_EXERCISE BRIEF_. Only the pictures stay out; please return all the entries below exactly as written.
DATA FOR REVIEW section start
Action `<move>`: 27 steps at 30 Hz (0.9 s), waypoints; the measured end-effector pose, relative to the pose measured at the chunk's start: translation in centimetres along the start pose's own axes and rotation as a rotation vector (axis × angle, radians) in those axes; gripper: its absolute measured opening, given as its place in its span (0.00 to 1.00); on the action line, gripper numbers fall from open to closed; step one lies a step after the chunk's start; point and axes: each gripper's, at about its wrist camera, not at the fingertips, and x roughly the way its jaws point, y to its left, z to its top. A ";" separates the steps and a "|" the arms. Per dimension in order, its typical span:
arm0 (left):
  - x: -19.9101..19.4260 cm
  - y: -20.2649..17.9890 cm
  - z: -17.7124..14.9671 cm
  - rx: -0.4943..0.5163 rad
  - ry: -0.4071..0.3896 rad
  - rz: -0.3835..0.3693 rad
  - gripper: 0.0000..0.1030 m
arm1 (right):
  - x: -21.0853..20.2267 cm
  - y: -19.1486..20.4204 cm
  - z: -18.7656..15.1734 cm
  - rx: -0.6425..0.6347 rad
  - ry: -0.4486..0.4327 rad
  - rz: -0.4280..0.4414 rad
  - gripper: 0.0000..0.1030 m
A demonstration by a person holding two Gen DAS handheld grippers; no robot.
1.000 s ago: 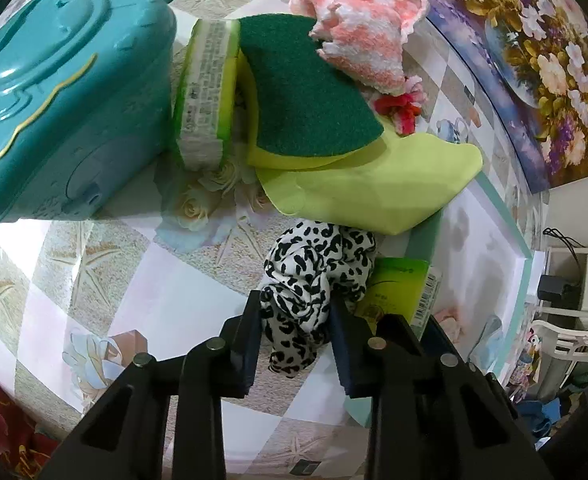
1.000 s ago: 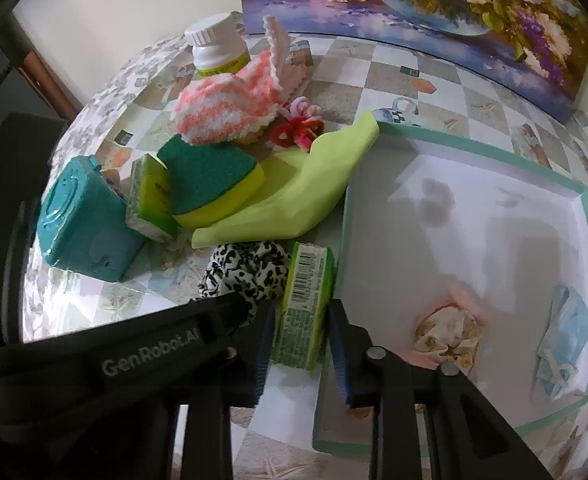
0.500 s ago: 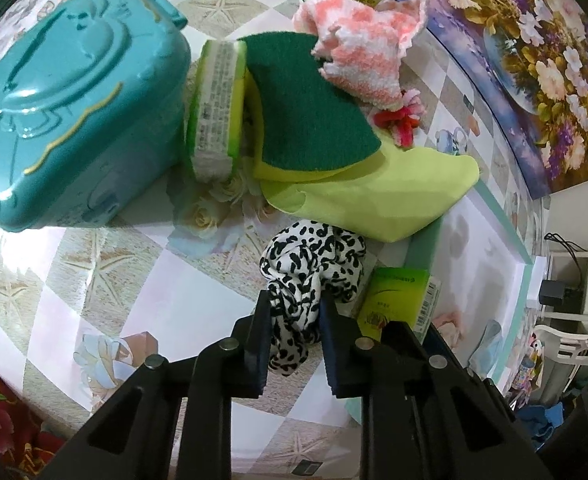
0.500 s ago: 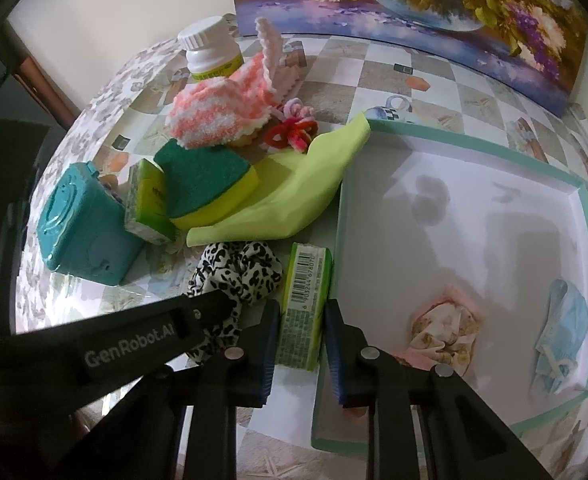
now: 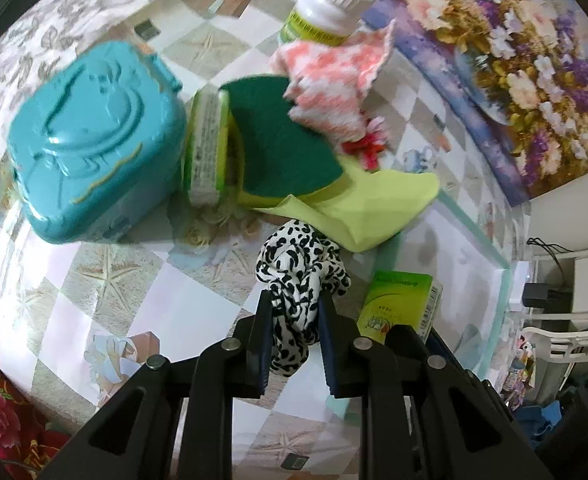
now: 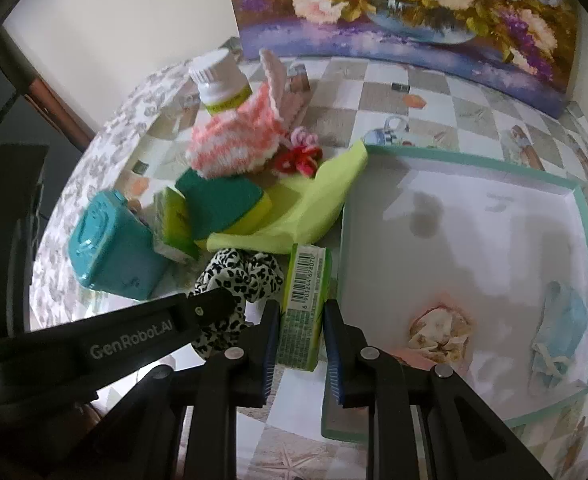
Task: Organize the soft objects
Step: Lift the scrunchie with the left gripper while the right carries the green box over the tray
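Note:
My left gripper [image 5: 294, 320] is shut on a black-and-white leopard scrunchie [image 5: 299, 268], which hangs lifted off the table; the scrunchie also shows in the right wrist view [image 6: 238, 276]. My right gripper [image 6: 299, 328] is shut on a green box [image 6: 303, 304] beside the white tray [image 6: 445, 232] with its teal rim. A pink scrunchie [image 6: 439, 334] and a blue cloth [image 6: 559, 332] lie in the tray. A yellow-green cloth [image 5: 373, 208], a green sponge [image 5: 282, 144] and a pink-white knit [image 5: 333, 80] lie beyond.
A teal plastic case [image 5: 94, 140] and a green-white packet [image 5: 206, 148] stand at the left. A white-capped bottle [image 5: 325, 12] and a red hair tie [image 5: 363, 146] are at the back. A flower painting [image 6: 405, 12] leans on the wall.
My left gripper has closed on the leopard scrunchie and raised it off the table. My right gripper has stayed shut on the green box and risen a little.

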 end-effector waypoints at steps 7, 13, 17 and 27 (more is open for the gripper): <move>-2.8 -0.9 -0.3 0.042 -0.084 -0.025 0.21 | -1.9 -0.8 0.5 0.029 -0.044 0.015 0.23; -5.2 -2.1 -0.6 0.095 -0.177 -0.051 0.21 | -3.3 -1.5 0.7 0.058 -0.077 0.027 0.23; -5.6 -2.8 -0.7 0.130 -0.208 -0.061 0.21 | -4.0 -2.2 0.9 0.076 -0.097 0.031 0.23; -4.7 -5.9 -1.8 0.254 -0.218 -0.081 0.21 | -4.6 -8.8 0.6 0.263 -0.110 -0.046 0.23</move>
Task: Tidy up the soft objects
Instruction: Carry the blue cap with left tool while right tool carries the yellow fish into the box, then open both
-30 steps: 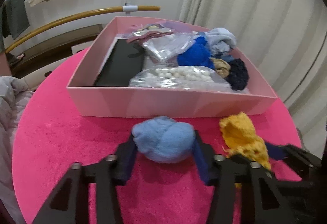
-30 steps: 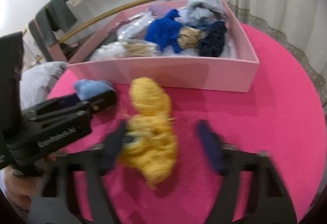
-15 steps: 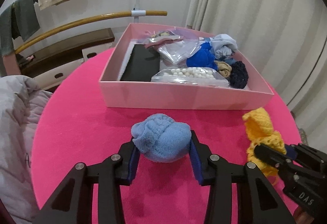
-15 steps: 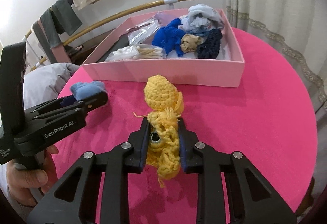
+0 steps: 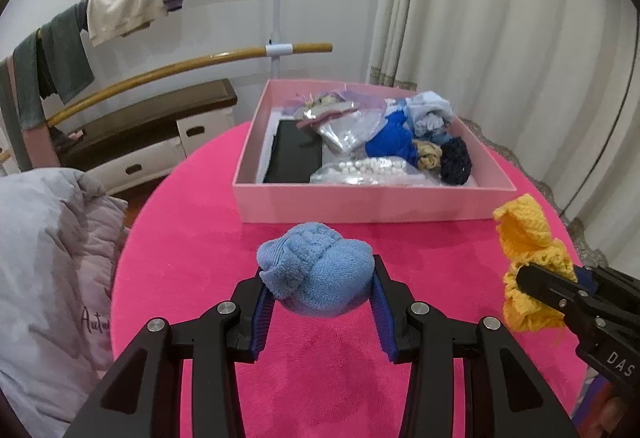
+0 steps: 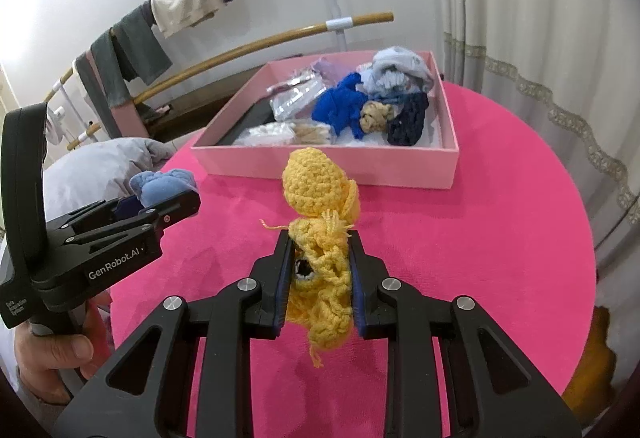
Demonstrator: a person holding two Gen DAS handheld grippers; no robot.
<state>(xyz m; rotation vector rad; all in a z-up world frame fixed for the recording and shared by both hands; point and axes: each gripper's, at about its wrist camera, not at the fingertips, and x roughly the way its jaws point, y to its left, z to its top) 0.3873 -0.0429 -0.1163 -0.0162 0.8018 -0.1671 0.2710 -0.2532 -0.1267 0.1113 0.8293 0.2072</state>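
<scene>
My left gripper (image 5: 318,288) is shut on a light blue rolled sock (image 5: 316,274) and holds it above the pink tabletop (image 5: 192,238). My right gripper (image 6: 319,262) is shut on a yellow crocheted toy (image 6: 320,222), also lifted off the table. The toy also shows in the left wrist view (image 5: 528,258), and the sock in the right wrist view (image 6: 162,184). A pink box (image 5: 372,204) stands at the far side of the table. It holds dark blue, royal blue and pale blue soft items, a tan knot, plastic bags and a black flat object.
A grey duvet (image 5: 44,258) lies left of the round table. A wooden rail rack (image 5: 240,54) with hung clothes stands behind. Curtains (image 5: 500,38) hang to the right. A yellow-brown object (image 6: 592,362) lies below the table's right edge.
Both grippers have lifted and drawn back from the box, each carrying its item. The right gripper, open around the yellow toy a second ago, has closed on it.
</scene>
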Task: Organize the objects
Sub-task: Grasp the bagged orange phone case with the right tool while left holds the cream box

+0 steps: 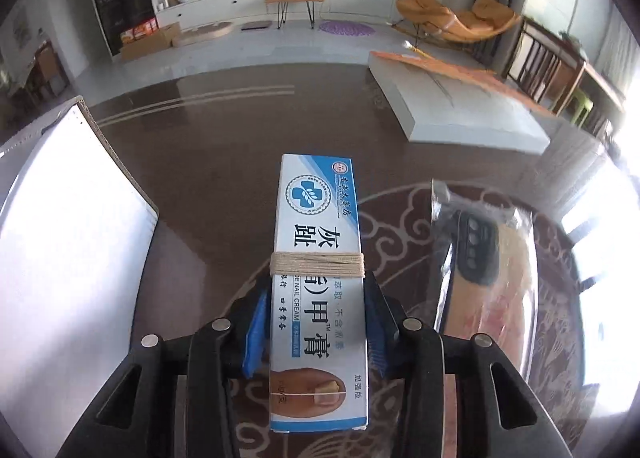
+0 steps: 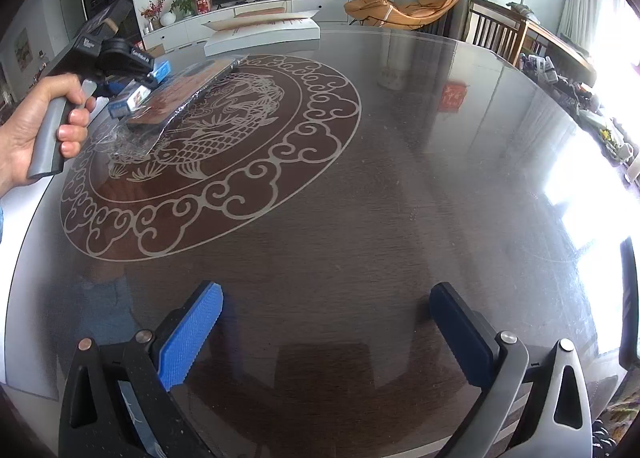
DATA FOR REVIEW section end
_WORKED SOLUTION_.
Action `<move>`: 27 steps at 30 Hz (0.9 s), waypoints; the measured end-effector pose, relative to the pose measured at the chunk's start: translation in centimetres along the start pose's own axes and rotation as a rotation vector (axis × angle, radians) in those axes; gripper: its absolute measured opening, given as its place in its span (0.00 to 1.00); on the action line, gripper numbers fall from open to closed; step one lies a step after the chunk's start; point and axes: each gripper's, at about its wrist camera, not at the fingertips, and x roughly the way its jaws point, y to its left, z to its top. A ";" separates the steps and a "|" the arms. Per dimension in order, its typical span:
arm0 (left):
  - x: -19.9101..19.4260 cm
  - y: -20.2649..17.9890 cm
  - z: -17.7124..14.9671 cm
  - rx: -0.4943..0.5163 rad
  - ry: -0.4071..0.3896 rad
  - rz: -0.3835..0.3693 rad
  - gripper: 0.0000..0.1030 m
arm1 (right):
  - x: -21.0853..20.2267 cm
  - y: -19.1486..20.4204 cm
  - z: -18.7656..15.1734 cm
  - rx: -0.6425..0.6347 rad
  - ry: -0.4486..0.4327 rad
  - rz: -0.4280..0.4414 rad
  - gripper: 0.0000..0.1030 m
A demonstration by a person holding two Gen DAS handheld grippers; no robot.
1.000 s ago: 
1.000 s ago: 
0.500 s ago: 
0.500 s ago: 
now: 
now: 
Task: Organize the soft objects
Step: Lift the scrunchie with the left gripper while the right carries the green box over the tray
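Note:
My left gripper [image 5: 294, 320] is shut on a black-and-white leopard scrunchie [image 5: 299, 268], which hangs lifted off the table; the scrunchie also shows in the right wrist view [image 6: 238, 276]. My right gripper [image 6: 299, 328] is shut on a green box [image 6: 303, 304] beside the white tray [image 6: 445, 232] with its teal rim. A pink scrunchie [image 6: 439, 334] and a blue cloth [image 6: 559, 332] lie in the tray. A yellow-green cloth [image 5: 373, 208], a green sponge [image 5: 282, 144] and a pink-white knit [image 5: 333, 80] lie beyond.
A teal plastic case [image 5: 94, 140] and a green-white packet [image 5: 206, 148] stand at the left. A white-capped bottle [image 5: 325, 12] and a red hair tie [image 5: 363, 146] are at the back. A flower painting [image 6: 405, 12] leans on the wall.
My left gripper has closed on the leopard scrunchie and raised it off the table. My right gripper has stayed shut on the green box and risen a little.
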
 end-effector waypoints at steps 7, 13, 17 and 27 (more is open for the gripper): <move>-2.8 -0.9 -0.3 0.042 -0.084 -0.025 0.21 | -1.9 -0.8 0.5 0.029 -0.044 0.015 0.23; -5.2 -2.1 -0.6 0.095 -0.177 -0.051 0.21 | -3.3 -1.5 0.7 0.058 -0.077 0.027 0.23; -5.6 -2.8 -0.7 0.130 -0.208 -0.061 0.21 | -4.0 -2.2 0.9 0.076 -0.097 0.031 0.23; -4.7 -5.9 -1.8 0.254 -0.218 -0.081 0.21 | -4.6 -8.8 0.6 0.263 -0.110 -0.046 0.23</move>
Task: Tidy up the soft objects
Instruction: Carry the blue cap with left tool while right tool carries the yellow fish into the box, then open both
-30 steps: 
-30 steps: 
-15 steps: 
-15 steps: 
+0 steps: 
+0 steps: 
Demonstrator: a person holding two Gen DAS handheld grippers; no robot.
<state>(xyz m; rotation vector rad; all in a z-up world frame fixed for the recording and shared by both hands; point and axes: each gripper's, at about its wrist camera, not at the fingertips, and x roughly the way its jaws point, y to its left, z to its top) 0.3873 -0.0429 -0.1163 -0.0162 0.8018 -0.1671 0.2710 -0.2532 -0.1267 0.1113 0.8293 0.2072</state>
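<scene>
My left gripper (image 5: 318,288) is shut on a light blue rolled sock (image 5: 316,274) and holds it above the pink tabletop (image 5: 192,238). My right gripper (image 6: 319,262) is shut on a yellow crocheted toy (image 6: 320,222), also lifted off the table. The toy also shows in the left wrist view (image 5: 528,258), and the sock in the right wrist view (image 6: 162,184). A pink box (image 5: 372,204) stands at the far side of the table. It holds dark blue, royal blue and pale blue soft items, a tan knot, plastic bags and a black flat object.
A grey duvet (image 5: 44,258) lies left of the round table. A wooden rail rack (image 5: 240,54) with hung clothes stands behind. Curtains (image 5: 500,38) hang to the right. A yellow-brown object (image 6: 592,362) lies below the table's right edge.
Both grippers have lifted and drawn back from the box, each carrying its item. The right gripper, open around the yellow toy a second ago, has closed on it.
</scene>
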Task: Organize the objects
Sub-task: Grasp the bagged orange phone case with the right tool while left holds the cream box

+0 steps: 
+0 steps: 

No more work is needed on this exercise.